One of the people I was with said that sequels should never be made since they are never any good, and I disagree with that. A sequel can be good, it’s been done, but when undertaking the challenge you can’t be lazy and just copy/paste the script of the last film with a few name changes. Alien managed to have an excellent sequel to its original because it was a different film and followed on from the story of the first one, but didn’t just copy the exact same series of events. James Cameron brought intense action into the mix of the suspenseful horror of the series, and to great effect.
But I get the feeling that The Hangover was a movie where a sequel was doomed from the start no matter how hard the filmmakers tried.

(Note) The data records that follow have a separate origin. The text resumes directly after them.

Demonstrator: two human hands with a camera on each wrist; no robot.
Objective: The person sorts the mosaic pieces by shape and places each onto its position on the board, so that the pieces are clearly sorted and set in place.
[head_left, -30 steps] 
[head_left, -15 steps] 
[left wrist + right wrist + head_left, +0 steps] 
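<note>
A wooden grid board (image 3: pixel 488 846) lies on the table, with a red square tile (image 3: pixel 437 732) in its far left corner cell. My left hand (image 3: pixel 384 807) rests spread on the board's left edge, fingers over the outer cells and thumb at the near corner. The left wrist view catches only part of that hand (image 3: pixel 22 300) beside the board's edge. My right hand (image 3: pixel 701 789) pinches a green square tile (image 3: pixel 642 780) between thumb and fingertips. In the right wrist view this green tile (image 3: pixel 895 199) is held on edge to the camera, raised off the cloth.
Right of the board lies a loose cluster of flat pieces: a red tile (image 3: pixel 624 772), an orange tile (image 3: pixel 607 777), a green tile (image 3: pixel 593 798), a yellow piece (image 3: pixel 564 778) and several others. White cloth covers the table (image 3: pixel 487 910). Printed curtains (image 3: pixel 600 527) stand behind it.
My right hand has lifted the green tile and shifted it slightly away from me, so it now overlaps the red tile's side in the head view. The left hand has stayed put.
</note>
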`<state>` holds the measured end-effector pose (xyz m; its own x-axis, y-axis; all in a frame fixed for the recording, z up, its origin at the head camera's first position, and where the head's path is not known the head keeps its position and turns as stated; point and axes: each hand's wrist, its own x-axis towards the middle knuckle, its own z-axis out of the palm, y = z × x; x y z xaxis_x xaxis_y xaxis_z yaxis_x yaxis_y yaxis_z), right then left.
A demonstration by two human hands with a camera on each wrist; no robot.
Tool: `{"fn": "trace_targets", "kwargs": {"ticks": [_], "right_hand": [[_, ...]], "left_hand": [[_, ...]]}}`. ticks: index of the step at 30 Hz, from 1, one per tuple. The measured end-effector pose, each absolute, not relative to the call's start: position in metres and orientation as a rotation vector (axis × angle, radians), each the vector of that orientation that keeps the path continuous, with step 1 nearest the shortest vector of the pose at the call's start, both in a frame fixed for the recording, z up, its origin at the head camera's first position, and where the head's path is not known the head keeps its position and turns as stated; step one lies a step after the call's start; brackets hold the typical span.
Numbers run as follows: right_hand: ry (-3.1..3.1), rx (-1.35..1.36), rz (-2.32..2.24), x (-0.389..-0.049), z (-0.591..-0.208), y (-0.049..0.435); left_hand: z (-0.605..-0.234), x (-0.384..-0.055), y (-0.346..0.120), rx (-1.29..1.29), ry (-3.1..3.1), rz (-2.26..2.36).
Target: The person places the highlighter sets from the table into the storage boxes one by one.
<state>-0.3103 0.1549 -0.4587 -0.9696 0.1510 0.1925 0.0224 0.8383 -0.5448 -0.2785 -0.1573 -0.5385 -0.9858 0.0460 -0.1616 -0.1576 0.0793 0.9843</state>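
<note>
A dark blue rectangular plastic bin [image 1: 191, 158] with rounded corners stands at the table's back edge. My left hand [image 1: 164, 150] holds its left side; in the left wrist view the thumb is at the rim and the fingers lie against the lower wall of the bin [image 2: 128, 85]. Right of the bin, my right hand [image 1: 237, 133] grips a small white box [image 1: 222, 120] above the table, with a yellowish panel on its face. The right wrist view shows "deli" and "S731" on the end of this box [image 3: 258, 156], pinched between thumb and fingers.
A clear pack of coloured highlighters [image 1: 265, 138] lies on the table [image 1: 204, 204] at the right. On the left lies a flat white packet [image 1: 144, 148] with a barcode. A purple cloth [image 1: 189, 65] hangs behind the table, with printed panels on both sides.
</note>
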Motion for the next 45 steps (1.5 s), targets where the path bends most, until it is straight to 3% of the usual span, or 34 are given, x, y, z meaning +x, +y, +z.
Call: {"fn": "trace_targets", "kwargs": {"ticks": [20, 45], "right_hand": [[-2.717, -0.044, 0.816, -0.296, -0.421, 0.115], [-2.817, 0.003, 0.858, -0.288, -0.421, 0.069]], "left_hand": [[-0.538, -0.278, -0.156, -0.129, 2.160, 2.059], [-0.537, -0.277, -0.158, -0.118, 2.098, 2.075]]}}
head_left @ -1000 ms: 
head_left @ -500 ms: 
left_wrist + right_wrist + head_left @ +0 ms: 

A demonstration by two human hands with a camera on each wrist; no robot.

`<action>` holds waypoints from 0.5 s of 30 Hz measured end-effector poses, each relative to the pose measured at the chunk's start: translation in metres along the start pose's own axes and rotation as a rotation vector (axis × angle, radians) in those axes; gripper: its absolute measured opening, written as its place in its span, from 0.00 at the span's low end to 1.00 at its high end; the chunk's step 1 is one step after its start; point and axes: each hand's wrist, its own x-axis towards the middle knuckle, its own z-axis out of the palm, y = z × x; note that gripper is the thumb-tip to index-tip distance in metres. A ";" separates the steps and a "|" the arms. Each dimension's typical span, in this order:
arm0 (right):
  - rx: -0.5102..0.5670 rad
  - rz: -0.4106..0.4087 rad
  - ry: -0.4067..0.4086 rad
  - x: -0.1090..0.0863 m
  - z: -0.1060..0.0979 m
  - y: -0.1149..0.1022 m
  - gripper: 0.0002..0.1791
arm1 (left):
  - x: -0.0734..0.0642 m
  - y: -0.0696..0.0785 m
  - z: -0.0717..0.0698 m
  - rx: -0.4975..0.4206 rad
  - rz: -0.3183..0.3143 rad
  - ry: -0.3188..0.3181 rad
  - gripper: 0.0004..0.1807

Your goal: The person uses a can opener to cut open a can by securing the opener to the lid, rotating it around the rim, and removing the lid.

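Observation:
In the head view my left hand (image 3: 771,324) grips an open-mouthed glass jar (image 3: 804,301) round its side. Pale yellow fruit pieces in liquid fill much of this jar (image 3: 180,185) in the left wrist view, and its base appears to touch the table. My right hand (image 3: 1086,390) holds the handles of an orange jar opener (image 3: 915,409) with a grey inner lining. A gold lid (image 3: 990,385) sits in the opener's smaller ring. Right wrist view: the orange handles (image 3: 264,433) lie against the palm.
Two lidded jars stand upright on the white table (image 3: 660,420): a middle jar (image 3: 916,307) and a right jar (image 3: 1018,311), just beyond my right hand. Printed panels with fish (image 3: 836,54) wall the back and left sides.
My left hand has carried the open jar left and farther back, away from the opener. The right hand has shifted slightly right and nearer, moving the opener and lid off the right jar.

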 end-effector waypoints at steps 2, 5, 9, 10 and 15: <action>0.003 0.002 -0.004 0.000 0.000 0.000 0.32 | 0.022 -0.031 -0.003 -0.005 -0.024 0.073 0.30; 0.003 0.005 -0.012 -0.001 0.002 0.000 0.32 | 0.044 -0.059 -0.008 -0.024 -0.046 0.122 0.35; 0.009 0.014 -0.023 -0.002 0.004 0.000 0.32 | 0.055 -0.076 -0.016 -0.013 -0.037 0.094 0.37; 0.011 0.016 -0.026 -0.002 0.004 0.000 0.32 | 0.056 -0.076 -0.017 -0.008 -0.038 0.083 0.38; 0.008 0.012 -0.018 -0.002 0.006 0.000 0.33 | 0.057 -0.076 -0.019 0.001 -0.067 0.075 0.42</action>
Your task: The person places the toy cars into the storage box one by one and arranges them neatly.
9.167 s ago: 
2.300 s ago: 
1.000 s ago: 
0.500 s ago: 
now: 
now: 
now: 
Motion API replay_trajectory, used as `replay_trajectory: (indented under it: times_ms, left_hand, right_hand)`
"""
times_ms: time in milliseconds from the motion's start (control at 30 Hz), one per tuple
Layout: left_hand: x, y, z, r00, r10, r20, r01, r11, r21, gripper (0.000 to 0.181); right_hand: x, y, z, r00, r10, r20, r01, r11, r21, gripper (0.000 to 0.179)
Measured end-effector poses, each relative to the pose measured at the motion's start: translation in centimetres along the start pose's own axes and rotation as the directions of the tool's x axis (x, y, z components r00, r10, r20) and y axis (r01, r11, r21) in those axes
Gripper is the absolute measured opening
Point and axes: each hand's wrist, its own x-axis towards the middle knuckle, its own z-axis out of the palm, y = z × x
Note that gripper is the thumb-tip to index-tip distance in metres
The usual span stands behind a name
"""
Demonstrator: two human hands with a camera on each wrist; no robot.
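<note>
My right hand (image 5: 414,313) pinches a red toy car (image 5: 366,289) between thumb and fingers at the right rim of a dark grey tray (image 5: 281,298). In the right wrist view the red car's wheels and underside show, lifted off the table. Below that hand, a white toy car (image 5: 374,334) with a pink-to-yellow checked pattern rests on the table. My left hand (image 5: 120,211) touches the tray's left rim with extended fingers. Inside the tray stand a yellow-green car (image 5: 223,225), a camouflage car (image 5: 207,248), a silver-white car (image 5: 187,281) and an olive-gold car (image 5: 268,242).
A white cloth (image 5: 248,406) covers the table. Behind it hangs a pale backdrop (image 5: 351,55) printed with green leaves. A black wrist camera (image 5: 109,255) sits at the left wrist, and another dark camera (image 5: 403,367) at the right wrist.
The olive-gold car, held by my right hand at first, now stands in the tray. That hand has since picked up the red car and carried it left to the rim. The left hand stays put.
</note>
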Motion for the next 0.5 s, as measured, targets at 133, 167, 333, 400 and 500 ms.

If they made a film where the characters had hangovers after a huge, chaotic night of drinking and needed to retrace their steps so as to make it back to something on time, they would end up with the shitty sequel that they did end up with. But if they made a film about the characters from the first film just being regular guys following the events of the first one, then it’s not really The Hangover Part II is it? It’s just Three Dudes Regretting Their Trip to Vegas which would be a completely new film and it not be a sequel to The Hangover at all. They just should not have bothered and quit while they were ahead. The Hangover was an unexpected masterpiece of comedic timing and storytelling, something they could not possibly do twice and shouldn’t have even tried. Shame on them for tainting the original’s glory.
I’m betting a lot of proper people will describe themselves as getting dumber and dumber while watching this film, but I personally had the opposite affect. I know I come across as a pompous smart ass who believes he’s the cleverest man in the world, but I often have debates with my friends and teachers where they plough me into the ground with their intellect and knowledge so I feel kind of stupid. But watching The Hangover Part II and hearing all those football Neanderthals laughing at such pitiful humour, I realised just how much smarter I am then such a large group of people who are recommending this film to their friends. So at least I got one positive thing out of watching the film, I regained some intellectual confidence. I also gained foresight to not go see the inevitable The Hangover Part III that all that football cretin box office success will cause.